It’s amazing how a little thing can mean so much. I was almost done with my grocery shopping, just an afterthought wander through the local store after having dropped off Joel’s only suit jacket at the dry cleaner’s. (Note to self… fix the small hole in the right sleeve that the sharp-eyed counter lady pointed out.) Turning in to the frozen confection aisle, I was thinking about lemon ice cups, when I felt an insistent bump at my left hip. An intent face turned up towards me. “Konnichiwa!” It was the little girl from down the street who often shows up at our door looking for 12-yr. old Elsa, who is usually kind enough to play energetically with her outside. I didn’t know how to tell her, in Japanese, that we were finally back from the lake and that Elsa would be home once again. I wondered how many times she had turned up on the door step during the three weeks that we were away. How many times had she stood and knocked with no one there to answer the door? But now we were back and school would be starting once again.

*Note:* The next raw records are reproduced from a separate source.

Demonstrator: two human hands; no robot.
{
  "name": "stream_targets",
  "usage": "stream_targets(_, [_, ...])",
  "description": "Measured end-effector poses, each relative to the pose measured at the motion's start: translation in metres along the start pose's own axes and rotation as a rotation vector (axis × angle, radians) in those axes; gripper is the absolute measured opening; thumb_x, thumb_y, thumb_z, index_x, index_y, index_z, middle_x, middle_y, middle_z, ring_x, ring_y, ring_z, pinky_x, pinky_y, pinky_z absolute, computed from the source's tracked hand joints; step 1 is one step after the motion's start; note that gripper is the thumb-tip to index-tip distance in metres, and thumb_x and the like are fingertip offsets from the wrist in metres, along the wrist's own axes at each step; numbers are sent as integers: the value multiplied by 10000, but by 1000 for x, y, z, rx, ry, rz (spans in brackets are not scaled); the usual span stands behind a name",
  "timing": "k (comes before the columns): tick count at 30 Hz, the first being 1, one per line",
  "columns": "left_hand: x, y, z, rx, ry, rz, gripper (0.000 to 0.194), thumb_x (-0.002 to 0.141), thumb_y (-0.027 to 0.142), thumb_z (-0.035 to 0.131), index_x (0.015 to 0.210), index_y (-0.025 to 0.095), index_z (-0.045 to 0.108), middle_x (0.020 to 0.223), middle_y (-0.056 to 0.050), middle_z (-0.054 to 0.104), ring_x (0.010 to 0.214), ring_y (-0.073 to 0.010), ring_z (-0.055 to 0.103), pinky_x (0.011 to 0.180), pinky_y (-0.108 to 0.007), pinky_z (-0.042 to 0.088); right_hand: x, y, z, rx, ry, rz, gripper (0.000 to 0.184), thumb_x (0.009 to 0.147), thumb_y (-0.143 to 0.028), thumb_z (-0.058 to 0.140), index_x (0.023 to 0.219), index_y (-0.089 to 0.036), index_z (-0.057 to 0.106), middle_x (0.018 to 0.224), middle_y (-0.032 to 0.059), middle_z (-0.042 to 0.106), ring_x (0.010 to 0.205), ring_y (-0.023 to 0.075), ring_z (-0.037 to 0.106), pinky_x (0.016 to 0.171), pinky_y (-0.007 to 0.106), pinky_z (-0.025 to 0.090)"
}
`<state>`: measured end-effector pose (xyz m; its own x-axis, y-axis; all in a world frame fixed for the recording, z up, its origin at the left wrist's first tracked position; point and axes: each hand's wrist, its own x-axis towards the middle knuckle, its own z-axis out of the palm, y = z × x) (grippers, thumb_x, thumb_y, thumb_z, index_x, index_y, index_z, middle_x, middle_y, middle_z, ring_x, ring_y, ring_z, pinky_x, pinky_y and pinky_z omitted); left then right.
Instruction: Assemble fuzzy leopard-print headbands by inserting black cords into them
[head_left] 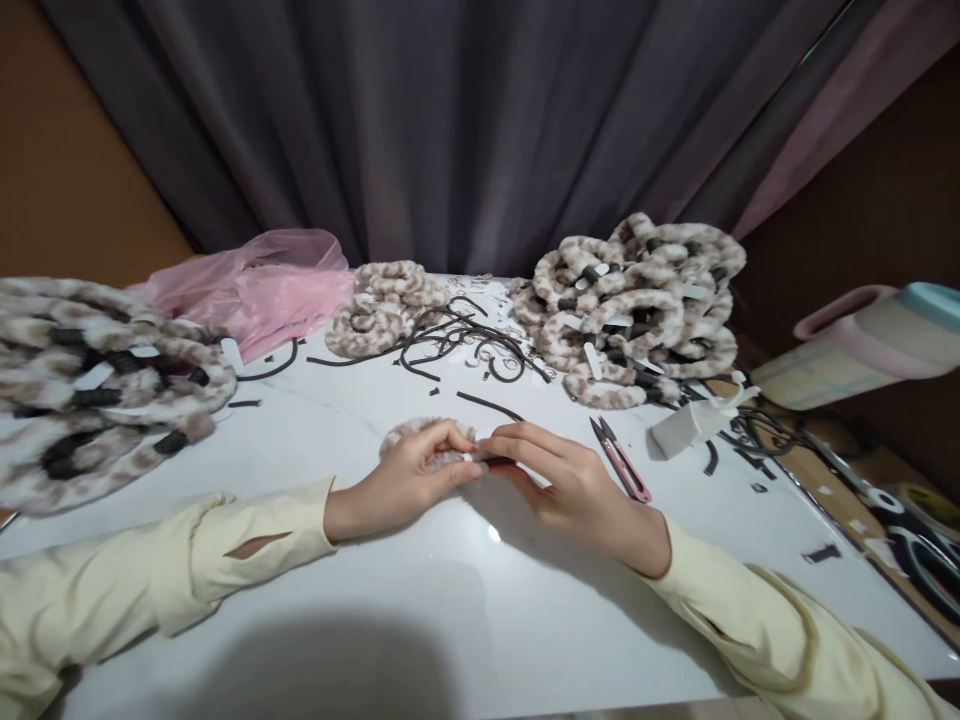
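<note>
My left hand (420,470) is closed round a small fluffy ring (401,432) of white plush with brown spots. Most of that ring is hidden behind the fingers. Against it, my right hand (566,480) pinches a short dark piece (496,460) that looks like black tubing or cord. The fingertips of both hands meet, so how the dark piece joins the plush cannot be made out. Just right of the right hand lie pink-handled thread snips (621,460) with their blades apart. A loose black cord (489,405) lies beyond the fingers.
Spotted plush rings with white tags are heaped at left (112,385) and right (637,310). Behind are a smaller pile (386,305), tangled black cords (465,345) and a pink plastic bag (262,280). At right are a white charger (686,428), a bottle (862,345) and scissors (919,550).
</note>
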<state>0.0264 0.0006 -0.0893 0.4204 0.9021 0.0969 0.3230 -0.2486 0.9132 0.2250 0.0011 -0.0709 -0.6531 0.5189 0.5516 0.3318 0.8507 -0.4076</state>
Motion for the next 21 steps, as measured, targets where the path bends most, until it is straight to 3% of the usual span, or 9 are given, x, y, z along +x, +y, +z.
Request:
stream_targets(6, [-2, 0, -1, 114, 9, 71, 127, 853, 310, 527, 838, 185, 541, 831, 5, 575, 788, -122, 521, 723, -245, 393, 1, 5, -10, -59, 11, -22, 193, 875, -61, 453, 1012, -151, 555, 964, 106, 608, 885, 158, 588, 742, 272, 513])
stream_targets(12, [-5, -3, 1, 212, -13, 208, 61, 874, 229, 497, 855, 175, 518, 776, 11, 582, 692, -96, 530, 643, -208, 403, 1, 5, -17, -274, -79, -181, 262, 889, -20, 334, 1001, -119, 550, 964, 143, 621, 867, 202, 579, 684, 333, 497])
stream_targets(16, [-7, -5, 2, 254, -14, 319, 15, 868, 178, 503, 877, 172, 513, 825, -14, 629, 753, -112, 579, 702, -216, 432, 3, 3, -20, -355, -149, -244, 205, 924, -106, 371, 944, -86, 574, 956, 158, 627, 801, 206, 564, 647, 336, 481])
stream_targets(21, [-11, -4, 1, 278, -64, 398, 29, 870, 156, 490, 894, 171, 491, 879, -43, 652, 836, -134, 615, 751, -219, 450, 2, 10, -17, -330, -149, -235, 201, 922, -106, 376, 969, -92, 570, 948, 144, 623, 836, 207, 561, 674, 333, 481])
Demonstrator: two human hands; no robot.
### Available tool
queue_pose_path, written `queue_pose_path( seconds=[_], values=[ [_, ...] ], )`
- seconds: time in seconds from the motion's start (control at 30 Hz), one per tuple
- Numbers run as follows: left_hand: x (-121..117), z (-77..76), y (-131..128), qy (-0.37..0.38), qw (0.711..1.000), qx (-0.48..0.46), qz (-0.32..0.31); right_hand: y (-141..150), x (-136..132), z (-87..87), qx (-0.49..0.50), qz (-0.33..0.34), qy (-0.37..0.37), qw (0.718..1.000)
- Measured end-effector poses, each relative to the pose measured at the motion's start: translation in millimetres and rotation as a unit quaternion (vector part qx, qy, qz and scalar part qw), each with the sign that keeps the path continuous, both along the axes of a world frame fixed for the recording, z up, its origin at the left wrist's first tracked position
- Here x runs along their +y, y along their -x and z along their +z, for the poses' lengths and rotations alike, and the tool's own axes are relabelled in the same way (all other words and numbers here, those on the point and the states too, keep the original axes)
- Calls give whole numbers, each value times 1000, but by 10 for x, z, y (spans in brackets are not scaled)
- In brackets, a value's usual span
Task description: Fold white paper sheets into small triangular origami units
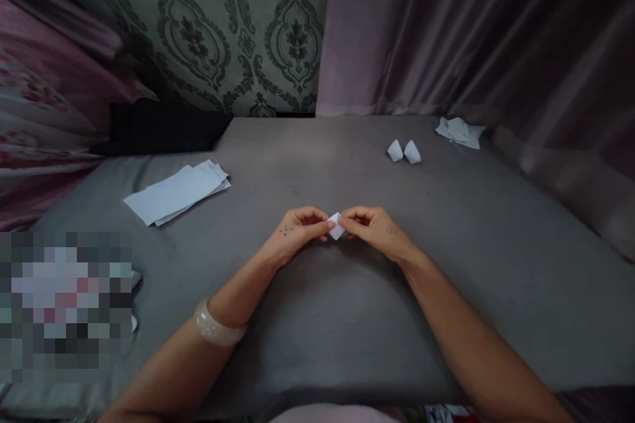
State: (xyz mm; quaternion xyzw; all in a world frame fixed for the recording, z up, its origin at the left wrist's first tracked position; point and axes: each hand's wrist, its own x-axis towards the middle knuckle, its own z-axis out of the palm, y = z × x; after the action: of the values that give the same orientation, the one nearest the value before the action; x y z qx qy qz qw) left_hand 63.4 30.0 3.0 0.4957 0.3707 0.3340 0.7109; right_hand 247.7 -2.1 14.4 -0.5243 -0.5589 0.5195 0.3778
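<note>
A small folded white paper piece (337, 227), diamond-shaped from here, is pinched between both hands just above the grey cloth surface. My left hand (300, 231) grips its left corner with thumb and fingers. From the other side, my right hand (373, 228) holds the right corner the same way. The fingertips behind the paper are partly hidden. Farther off to the right stand two folded white paper shapes (403, 152), side by side. A stack of white paper sheets (177, 193) lies to the left of my hands.
Crumpled white paper (460, 131) lies at the far right, close to the curtain (426, 33). A black cloth (169, 125) sits at the back left. Blurred items (64, 304) occupy the near left. Patterned wallpaper (243, 33) rises behind the grey surface (307, 158).
</note>
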Motion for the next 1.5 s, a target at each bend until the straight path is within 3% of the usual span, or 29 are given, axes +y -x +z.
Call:
queue_pose_path(
  seconds=[0.27,0.63,0.83,1.07,1.3,1.5],
  values=[
    [7,-30,-29,8,998,-5,57,96,14,-66,39,-102,-6,994],
    [-15,-39,-70,-29,994,-57,87,145,27,-115,89,-122,-63,987],
    [-31,-11,-50,-85,994,-16,66,177,11,-113,35,-129,-111,985],
    [-38,58,-29,-185,976,74,92,197,-38,-117,-54,-115,-170,977],
    [-19,3,-37,-128,985,72,95,186,-27,-121,-32,-61,-77,995],
    [-16,-64,-38,-147,984,92,43,187,-24,-113,34,-49,26,998]
  ],
)
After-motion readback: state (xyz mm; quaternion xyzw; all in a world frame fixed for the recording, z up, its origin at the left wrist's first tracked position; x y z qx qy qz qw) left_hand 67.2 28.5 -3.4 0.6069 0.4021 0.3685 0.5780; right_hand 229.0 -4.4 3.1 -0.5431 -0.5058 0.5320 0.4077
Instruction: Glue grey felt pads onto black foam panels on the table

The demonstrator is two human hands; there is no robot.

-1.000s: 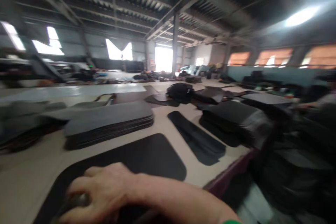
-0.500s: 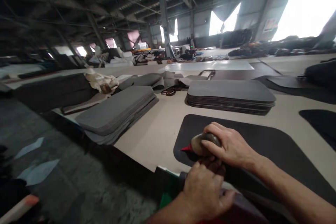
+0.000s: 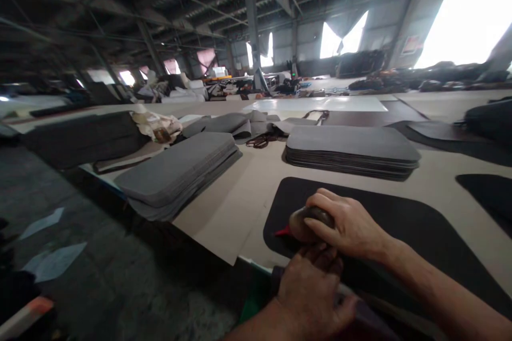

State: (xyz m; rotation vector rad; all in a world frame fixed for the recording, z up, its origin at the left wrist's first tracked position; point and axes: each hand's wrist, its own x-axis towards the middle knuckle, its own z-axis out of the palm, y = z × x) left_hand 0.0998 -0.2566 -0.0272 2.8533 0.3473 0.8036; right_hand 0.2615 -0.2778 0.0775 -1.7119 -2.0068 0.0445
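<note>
My right hand [image 3: 346, 226] is closed round a rounded dark tool [image 3: 304, 219] with a red tip, pressed on a flat black rounded sheet [image 3: 400, 224] lying on the pale table [image 3: 248, 192]. My left hand [image 3: 312, 290] sits just below it at the table's near edge, fingers curled over the sheet's edge; what it grips is hard to make out.
Two stacks of grey rounded sheets lie beyond, one in the middle [image 3: 352, 149] and one at the left edge [image 3: 180, 170]. Another black piece [image 3: 488, 192] lies at the right. Loose grey fabric [image 3: 240, 123] and dark straps sit farther back. Grey floor with paper scraps [image 3: 52, 261] is at left.
The view swung left a second ago, then held almost still. My right hand with the tool shifted slightly; my left hand came into view at the sheet's near edge.
</note>
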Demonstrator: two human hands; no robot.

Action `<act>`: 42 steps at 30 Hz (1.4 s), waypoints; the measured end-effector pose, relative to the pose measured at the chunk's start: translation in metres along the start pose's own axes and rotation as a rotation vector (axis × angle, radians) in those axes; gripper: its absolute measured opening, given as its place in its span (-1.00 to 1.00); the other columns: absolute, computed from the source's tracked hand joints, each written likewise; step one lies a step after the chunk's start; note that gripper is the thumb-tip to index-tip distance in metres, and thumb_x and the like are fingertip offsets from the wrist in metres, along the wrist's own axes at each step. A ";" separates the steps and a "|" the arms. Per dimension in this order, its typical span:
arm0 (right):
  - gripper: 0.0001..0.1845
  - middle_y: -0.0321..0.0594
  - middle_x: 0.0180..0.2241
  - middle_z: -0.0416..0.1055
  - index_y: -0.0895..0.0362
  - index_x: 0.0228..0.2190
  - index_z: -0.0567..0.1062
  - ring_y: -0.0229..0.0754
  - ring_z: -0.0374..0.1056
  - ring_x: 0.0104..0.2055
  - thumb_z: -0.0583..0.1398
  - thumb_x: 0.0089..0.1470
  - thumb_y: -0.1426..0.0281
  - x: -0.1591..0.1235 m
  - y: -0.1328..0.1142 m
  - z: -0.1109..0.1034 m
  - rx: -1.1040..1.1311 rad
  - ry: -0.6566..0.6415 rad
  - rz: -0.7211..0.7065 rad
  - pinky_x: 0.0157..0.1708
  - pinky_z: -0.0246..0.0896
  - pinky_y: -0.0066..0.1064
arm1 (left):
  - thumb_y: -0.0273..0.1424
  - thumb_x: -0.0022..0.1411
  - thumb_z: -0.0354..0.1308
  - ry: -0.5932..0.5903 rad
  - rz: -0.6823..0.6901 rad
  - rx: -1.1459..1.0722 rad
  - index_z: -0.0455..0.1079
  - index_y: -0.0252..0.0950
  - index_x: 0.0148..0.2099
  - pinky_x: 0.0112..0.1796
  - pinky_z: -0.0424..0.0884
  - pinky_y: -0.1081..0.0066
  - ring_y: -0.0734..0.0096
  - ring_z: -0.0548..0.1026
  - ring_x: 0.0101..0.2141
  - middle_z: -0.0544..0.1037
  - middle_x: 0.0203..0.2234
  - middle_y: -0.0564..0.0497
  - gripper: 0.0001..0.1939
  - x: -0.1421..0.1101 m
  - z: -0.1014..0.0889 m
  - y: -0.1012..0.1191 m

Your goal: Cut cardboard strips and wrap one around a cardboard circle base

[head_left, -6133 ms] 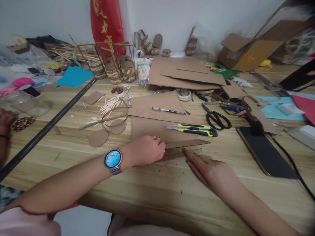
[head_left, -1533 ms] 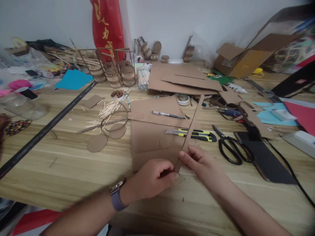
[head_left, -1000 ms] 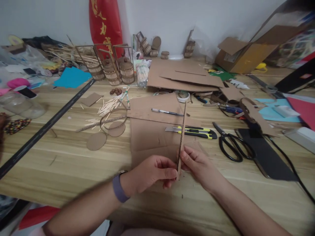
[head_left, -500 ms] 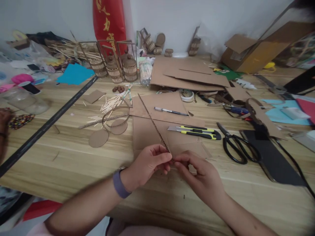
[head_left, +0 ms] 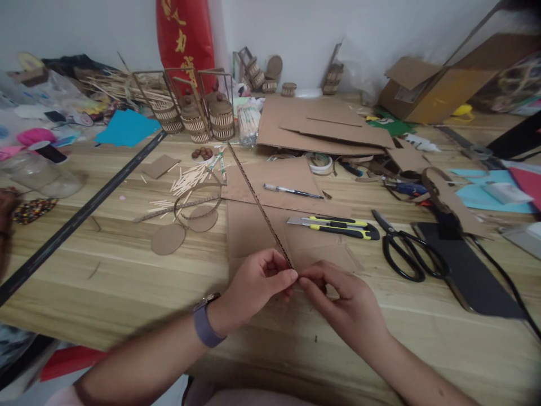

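L hand (head_left: pixel 257 285), nearly closed, holds long thin brown cardboard strip (head_left: pixel 262 211) above desk (head_left: pixel 127 293); R hand (head_left: pixel 346 299), fingertips together, pinches strip's near end. Cutting of strip seems done; it's approx. straight, bending not yet done.

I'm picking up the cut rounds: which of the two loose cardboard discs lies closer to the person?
The left disc. It lies nearer the person, while the right disc sits farther back.
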State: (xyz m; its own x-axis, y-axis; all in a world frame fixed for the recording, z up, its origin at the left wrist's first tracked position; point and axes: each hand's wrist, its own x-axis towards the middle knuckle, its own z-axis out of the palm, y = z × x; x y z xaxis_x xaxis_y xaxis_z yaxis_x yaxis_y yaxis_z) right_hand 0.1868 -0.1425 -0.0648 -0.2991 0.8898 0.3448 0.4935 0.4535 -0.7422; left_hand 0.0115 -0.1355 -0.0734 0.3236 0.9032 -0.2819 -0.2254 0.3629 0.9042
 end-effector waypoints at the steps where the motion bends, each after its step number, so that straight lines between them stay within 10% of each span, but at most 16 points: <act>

She put her hand up in the air and solemnly waited for my hand to meet it in a “high-five.” I met her hand and our fingers interlaced in a friendly, easy embrace. Her mother came around the corner as we exchanged greetings and she smiled warmly as if to say, “Kindness to my child is kindness to me.” With children, the language barrier does not seem so vast or insurmountable. The brief clasp reminded me of the gift I’ve been given. Even though the past year had tattered my confidence, the gift was still there, as solid as ever. There was that flash of understanding, a kinship with children that allows me to be young and old at the same time. Kids know that I get them. It’s easy to pay attention to them; to understand what they are saying. So much harder to understand the parents; always a struggle to stay on the adult wavelength when a child is there with so many important and honest and intriguing things to say.
Another school year starting. A year of listening and learning from the children; of finding out how to teach and reach each individual. A puzzle and a challenge worth solving. Once again I know that teaching is my bliss. It is why I am here.